When the string "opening" occurs in a line of the records, show that line.

----- Records shown -----

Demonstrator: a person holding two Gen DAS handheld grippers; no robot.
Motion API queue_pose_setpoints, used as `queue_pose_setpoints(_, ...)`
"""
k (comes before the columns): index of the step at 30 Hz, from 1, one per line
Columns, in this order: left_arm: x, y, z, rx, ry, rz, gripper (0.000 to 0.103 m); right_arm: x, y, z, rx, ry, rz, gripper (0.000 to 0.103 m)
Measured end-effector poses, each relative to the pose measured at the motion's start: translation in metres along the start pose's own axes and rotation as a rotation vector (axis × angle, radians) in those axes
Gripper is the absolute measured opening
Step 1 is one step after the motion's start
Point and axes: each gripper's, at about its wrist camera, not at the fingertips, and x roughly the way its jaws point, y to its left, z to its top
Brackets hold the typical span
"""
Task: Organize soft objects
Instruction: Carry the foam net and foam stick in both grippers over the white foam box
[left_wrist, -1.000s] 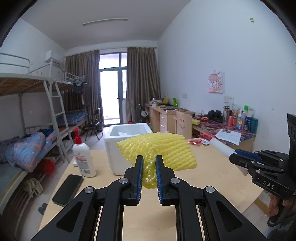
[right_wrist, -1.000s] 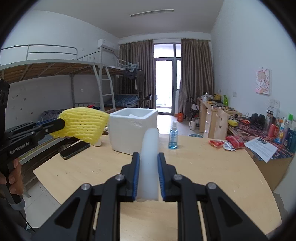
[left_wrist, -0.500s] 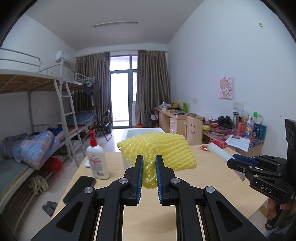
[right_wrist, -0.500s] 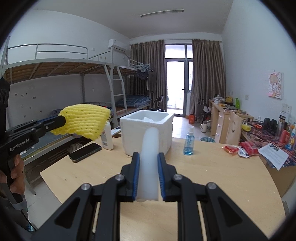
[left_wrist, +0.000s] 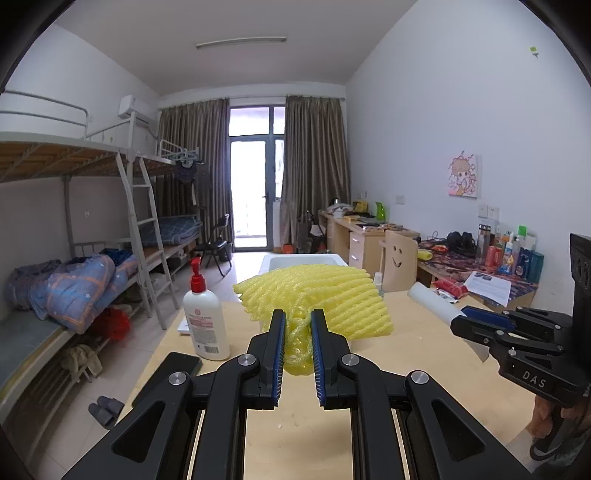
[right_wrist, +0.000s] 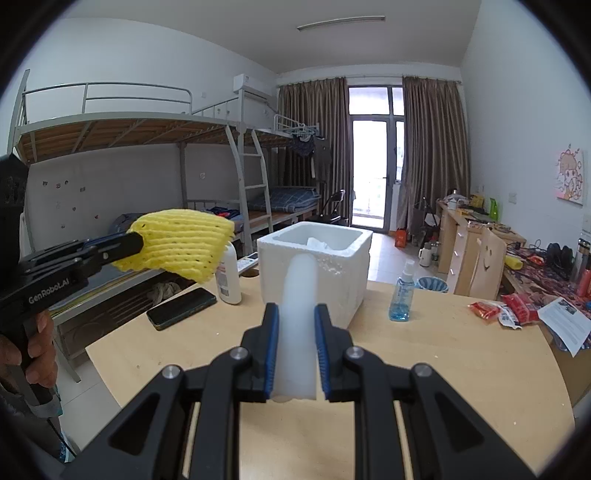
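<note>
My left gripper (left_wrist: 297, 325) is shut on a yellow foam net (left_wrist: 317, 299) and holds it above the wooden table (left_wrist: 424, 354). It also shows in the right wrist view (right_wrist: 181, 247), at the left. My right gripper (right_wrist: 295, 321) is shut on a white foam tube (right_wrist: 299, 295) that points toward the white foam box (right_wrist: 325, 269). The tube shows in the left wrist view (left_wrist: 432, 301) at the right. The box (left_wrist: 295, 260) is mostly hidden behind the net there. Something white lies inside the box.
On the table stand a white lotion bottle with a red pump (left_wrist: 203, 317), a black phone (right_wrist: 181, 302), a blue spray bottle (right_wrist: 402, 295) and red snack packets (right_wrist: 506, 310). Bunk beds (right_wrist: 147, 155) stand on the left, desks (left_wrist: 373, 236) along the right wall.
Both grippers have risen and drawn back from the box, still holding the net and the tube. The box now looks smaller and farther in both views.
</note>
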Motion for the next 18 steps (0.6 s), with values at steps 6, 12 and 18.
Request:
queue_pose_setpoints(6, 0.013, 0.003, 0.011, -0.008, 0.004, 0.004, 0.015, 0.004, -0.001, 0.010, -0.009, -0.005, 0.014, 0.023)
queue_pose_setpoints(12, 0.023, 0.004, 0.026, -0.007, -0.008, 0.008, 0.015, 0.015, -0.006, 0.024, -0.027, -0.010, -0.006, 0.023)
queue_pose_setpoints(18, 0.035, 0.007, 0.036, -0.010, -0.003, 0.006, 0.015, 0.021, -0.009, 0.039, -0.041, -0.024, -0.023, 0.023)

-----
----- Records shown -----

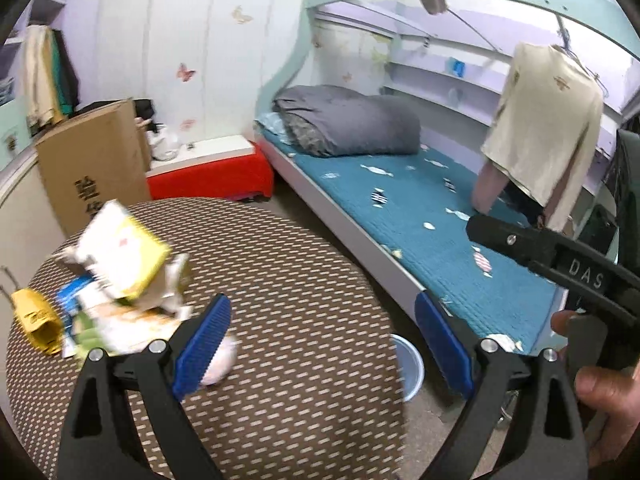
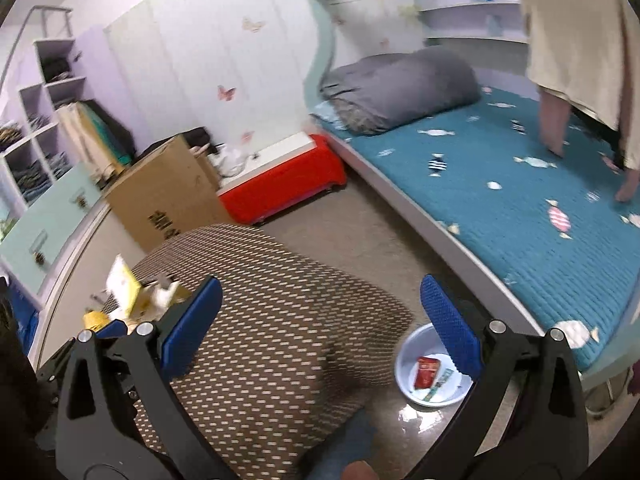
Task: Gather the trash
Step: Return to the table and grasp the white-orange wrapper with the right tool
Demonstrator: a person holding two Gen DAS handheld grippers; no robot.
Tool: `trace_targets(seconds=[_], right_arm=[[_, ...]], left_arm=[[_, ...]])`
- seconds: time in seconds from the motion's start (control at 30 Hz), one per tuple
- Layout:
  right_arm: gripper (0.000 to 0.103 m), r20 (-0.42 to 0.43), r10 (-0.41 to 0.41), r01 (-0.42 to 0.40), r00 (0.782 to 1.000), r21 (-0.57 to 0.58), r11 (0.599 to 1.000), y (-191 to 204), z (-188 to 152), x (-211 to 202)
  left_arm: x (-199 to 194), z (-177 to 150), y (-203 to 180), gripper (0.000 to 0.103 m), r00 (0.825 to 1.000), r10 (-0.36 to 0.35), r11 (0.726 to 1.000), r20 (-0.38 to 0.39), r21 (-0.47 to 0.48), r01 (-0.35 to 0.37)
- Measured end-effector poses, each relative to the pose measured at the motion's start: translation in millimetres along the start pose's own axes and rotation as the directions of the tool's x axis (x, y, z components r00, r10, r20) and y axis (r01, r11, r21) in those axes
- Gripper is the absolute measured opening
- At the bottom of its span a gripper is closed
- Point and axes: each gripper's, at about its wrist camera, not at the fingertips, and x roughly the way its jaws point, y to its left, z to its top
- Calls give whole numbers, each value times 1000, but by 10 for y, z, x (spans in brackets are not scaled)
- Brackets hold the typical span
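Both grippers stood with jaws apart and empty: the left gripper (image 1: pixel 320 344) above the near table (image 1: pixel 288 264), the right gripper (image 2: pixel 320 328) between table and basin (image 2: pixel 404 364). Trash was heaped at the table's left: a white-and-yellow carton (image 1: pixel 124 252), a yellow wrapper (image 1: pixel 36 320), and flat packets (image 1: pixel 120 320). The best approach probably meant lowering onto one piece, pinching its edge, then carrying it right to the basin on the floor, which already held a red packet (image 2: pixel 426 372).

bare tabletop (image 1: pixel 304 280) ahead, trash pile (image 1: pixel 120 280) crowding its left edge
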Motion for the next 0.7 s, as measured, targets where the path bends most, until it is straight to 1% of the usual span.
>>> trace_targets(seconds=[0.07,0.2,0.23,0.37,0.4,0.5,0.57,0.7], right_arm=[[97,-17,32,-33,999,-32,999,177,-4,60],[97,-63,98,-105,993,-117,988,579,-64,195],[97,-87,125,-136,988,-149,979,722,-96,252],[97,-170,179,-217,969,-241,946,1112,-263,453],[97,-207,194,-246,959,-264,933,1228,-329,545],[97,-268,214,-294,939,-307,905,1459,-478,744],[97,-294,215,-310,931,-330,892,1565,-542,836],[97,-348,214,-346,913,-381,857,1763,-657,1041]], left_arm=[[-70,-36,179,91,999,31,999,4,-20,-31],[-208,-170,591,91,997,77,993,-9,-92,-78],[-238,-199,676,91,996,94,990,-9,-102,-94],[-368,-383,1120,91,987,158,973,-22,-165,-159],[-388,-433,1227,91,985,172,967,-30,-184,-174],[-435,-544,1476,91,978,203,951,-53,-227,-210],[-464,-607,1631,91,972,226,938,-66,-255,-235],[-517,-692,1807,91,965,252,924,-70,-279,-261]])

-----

→ Result for this task:
Gripper is the absolute measured opening
- Gripper is the absolute measured opening

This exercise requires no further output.